His fingers tap his thighs. He’s got paint smeared along the back of his hand. “Markus said something to me.”

“Markus is an asshole.”

“Sometimes. He said Liza’s daughter …” He runs a hand through his hair. “Never mind.”

“No, tell me what the asshole said.” Maybe I’ll go down to the co-op and pick a fight with him. I desperately need to hit something.

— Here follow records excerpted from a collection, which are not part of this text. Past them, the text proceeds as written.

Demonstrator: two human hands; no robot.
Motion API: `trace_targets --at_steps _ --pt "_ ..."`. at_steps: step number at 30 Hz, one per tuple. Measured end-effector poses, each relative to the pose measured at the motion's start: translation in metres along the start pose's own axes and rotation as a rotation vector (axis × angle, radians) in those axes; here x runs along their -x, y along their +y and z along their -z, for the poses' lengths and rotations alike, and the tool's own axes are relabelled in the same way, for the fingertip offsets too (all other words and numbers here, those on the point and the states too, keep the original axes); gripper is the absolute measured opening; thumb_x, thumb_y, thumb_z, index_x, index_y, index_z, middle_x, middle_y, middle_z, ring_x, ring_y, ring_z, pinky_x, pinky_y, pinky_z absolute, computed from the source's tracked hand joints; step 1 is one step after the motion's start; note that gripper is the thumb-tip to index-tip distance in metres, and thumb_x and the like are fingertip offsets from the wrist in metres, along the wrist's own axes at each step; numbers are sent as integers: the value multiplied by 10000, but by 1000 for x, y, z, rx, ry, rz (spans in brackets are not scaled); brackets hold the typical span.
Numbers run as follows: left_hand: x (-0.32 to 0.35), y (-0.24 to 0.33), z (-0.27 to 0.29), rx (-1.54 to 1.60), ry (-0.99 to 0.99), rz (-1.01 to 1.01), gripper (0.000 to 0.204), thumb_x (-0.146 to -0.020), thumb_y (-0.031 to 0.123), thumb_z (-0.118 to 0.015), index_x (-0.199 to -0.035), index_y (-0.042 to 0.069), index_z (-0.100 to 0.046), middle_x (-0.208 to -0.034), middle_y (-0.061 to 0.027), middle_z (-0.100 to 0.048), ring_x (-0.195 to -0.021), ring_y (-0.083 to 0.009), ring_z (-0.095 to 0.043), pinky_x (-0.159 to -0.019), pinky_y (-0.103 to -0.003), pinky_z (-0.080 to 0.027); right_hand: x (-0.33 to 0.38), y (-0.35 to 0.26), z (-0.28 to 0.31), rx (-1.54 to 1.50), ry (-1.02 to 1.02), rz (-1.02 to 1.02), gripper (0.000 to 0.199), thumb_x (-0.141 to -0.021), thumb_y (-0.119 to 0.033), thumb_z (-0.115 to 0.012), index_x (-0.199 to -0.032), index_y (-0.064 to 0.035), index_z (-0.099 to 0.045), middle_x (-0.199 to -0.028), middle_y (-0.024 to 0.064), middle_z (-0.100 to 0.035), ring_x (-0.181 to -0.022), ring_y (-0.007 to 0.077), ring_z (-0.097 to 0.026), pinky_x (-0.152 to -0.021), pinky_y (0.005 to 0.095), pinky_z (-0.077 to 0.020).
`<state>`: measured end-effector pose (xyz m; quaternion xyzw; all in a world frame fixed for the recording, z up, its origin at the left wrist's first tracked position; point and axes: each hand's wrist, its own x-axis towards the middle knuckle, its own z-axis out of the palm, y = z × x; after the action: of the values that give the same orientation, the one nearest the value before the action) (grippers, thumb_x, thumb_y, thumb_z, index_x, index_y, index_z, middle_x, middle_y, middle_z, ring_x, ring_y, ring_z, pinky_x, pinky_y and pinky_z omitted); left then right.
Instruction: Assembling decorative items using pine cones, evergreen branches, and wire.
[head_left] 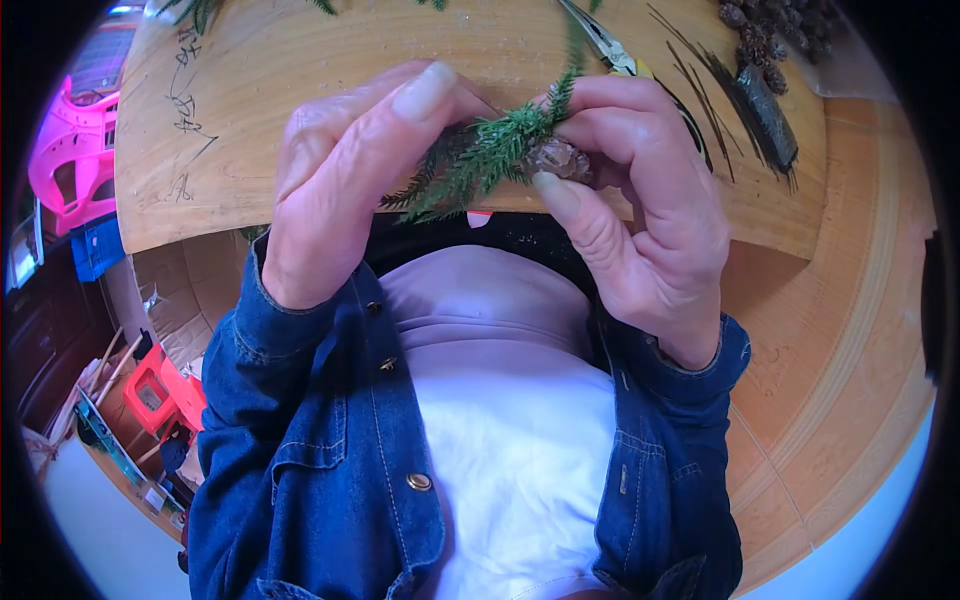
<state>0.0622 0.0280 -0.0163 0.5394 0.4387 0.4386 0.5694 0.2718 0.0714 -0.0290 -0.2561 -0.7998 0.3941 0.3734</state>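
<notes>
Just over the table's near edge, my right hand (650, 200) pinches a small brown pine cone (558, 160) between thumb and fingers. A green artificial fir sprig (490, 158) lies against the cone, its upper tip rising by my right fingertips and its lower needles hanging to the left. My left hand (345, 170) is closed on the sprig's other side, thumb pressed to the bent fingers. Those fingertips are partly behind the greenery, so whatever they grip is hidden.
Pliers (605, 40) with a yellow-and-black handle lie beyond my right hand. To their right are a bundle of dark wires (765, 120) and several pine cones (780, 30). More green sprigs (200, 12) lie at the far edge. A pink plastic seat (75, 160) stands left of the table.
</notes>
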Motion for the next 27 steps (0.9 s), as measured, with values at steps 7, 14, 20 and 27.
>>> trace_targets --at_steps 7,14,20,27 --pt "1 6 -21 106 157 160 246 -879 104 -512 -1035 -79 -563 -1053 -130 -586 -966 -168 -556 -858 -254 -418 4 6 -4 112 71 101 219 -813 -60 -672 -971 59 -578 -1027 160 -571 -819 188 -571 -682 259 -465" --pt "1 9 -33 195 232 175 260 -867 118 -546 -1060 -55 -557 -1046 -76 -583 -926 -105 -536 -813 -204 -404 8 0 -6 190 112 104 204 -818 -57 -666 -963 50 -573 -1017 154 -571 -785 201 -573 -670 266 -472" --pt "0 7 -34 221 195 180 234 -859 95 -571 -1046 -44 -561 -1048 -52 -582 -842 -62 -498 -758 -187 -395 11 -2 -7 166 126 44 184 -830 -40 -652 -962 54 -565 -1008 146 -565 -779 167 -564 -659 244 -465" --pt "-1 -15 -34 -27 199 -80 199 -865 51 -570 -1023 -67 -547 -992 -83 -555 -870 -120 -487 -783 -210 -380 16 -4 -8 71 137 -85 159 -844 -26 -637 -955 58 -560 -1006 118 -545 -753 109 -523 -635 208 -433"
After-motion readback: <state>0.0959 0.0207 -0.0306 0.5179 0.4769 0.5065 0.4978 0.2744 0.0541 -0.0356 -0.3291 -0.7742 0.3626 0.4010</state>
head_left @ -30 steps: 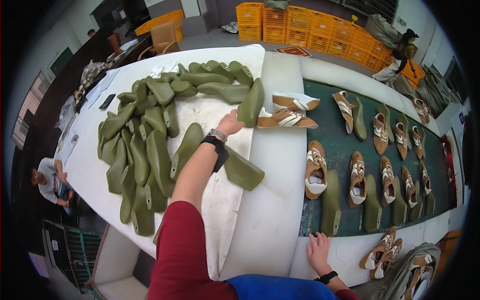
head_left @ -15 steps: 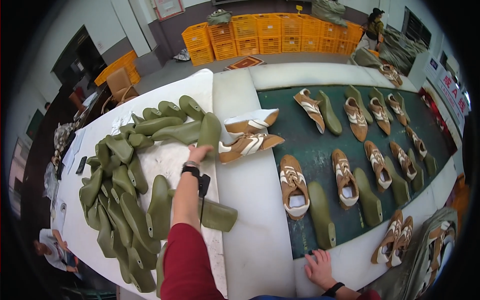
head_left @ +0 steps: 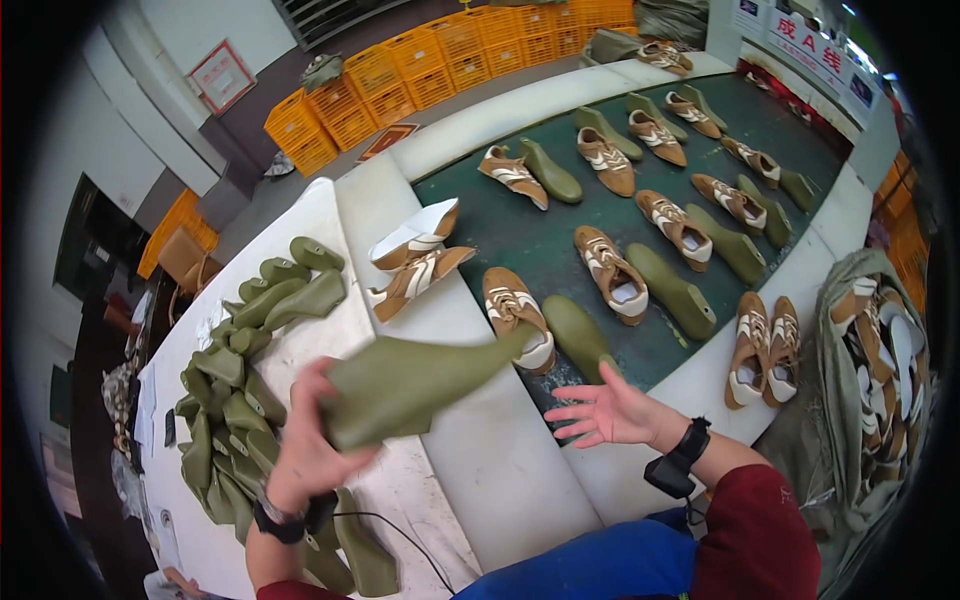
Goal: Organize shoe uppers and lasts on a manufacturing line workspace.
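My left hand (head_left: 308, 445) is closed round the thick end of an olive-green shoe last (head_left: 400, 388), held up above the white table with its narrow end pointing right. Motion blurs both. To the right, my right hand (head_left: 612, 412) has its fingers spread and palm turned up, holding nothing, near the edge of the green belt (head_left: 650, 372). Beyond it another green last (head_left: 572, 335) lies beside a brown and white sneaker (head_left: 515, 315) on that belt. Left of my left hand, several more lasts (head_left: 225, 400) are heaped on the table.
Rows of sneakers (head_left: 610, 270) and lasts cover the belt. Two sneakers (head_left: 405, 262) lie on the white ledge at its left. Another pair (head_left: 765, 350) stands at the right, by a cloth-lined container (head_left: 840, 420) of shoes. Orange crates (head_left: 390, 85) line the far wall.
My left hand has come back from the lasts on the table, with one last lifted in it. My right hand has risen off the belt's edge and opened. The view has turned right.
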Tool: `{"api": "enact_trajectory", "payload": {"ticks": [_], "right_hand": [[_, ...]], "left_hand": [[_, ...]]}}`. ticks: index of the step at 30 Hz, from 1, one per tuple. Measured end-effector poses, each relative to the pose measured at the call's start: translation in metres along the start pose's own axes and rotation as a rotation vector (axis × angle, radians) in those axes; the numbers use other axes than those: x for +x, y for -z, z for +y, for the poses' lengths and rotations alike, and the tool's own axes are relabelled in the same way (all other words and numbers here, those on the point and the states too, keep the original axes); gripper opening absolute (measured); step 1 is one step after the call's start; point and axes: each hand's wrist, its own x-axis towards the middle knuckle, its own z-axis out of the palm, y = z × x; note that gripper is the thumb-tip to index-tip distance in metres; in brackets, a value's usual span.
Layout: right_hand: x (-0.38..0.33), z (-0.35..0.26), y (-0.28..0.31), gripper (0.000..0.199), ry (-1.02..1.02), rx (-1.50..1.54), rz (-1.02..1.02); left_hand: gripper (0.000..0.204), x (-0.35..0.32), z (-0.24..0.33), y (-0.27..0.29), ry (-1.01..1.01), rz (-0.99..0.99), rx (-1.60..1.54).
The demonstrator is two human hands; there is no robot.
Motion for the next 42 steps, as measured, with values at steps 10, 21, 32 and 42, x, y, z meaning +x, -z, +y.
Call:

“He said she wanted to pay you to …”

“I never should have told him.” I was a mess when I did, right after she’d dropped that bomb on me, so I mentioned it to exactly the wrong person. Markus likes to spread shit around.

“It’s true, then.”

“Yeah,” I say. Caleb, at least, I can trust. He doesn’t say much anyway, and he’s not into drama.

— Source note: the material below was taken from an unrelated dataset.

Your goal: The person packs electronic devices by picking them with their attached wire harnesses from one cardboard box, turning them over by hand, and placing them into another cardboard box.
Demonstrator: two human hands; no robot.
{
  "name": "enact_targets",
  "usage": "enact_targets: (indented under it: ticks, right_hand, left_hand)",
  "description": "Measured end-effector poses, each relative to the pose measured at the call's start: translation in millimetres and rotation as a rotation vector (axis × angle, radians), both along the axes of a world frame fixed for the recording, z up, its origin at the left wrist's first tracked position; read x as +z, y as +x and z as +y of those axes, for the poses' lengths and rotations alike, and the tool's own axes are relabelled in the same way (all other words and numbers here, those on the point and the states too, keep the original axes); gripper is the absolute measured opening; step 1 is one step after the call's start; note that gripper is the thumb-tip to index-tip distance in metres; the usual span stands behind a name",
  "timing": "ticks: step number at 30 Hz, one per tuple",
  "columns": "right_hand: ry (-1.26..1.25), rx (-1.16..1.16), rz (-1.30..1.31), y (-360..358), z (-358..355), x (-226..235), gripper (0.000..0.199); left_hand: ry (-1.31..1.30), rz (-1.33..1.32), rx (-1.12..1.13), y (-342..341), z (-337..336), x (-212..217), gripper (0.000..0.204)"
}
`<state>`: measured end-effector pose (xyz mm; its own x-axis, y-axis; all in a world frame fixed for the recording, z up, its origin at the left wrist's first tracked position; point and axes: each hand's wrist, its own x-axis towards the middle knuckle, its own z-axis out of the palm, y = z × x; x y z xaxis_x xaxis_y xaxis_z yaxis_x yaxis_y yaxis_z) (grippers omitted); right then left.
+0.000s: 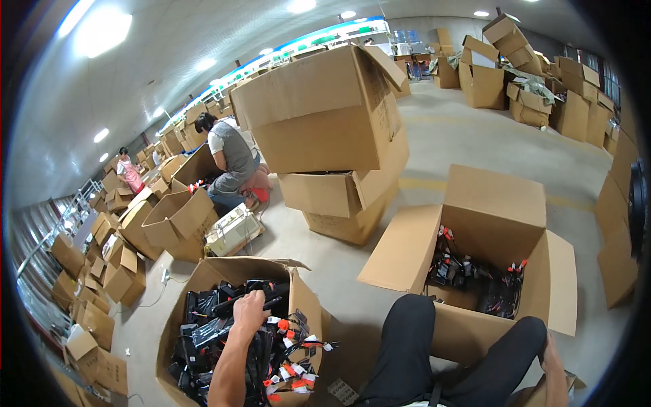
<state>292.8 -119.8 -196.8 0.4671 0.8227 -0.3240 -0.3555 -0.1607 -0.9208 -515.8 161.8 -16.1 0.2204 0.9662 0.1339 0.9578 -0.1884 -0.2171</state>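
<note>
My left hand [251,311] reaches into an open cardboard box [308,298] at the lower left. Its fingers are curled around a dark black part [277,296] near the top of the pile. Around it lie many black plastic units with cables, some in clear wrap. Red and white connectors [288,370] bunch along the right side of that box. Beside my right knee is my right hand [550,353]; its fingers are partly hidden, so what they do is unclear. Just ahead of my knees stands a second open box [495,197], with black cabled parts [475,275] inside.
A tall stack of cartons [312,129] rises ahead. Left of it a person [234,159] in a grey vest bends over boxes, near a pale machine [234,230]. Another person [129,169] stands farther back. More cartons [481,81] fill the far right, and flattened cardboard [617,224] stands at the right edge.
</note>
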Motion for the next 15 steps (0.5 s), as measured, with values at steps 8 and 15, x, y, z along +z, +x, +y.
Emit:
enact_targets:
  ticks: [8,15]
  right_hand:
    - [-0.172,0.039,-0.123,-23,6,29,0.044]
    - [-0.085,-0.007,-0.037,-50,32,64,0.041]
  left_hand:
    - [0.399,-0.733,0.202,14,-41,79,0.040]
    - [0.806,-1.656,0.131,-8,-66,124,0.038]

“I guess Liza doesn’t know about it.”

I laugh. “No, most definitely not. She’s been at some spa since last week.” I didn’t really think about what would happen if she found out, either. I didn’t think about anything except Stella.

“Are you going to do it?” He gives me a sidelong glance. “I thought you guys were at each other’s throats.”

I cross my arms over my chest. “Things changed.”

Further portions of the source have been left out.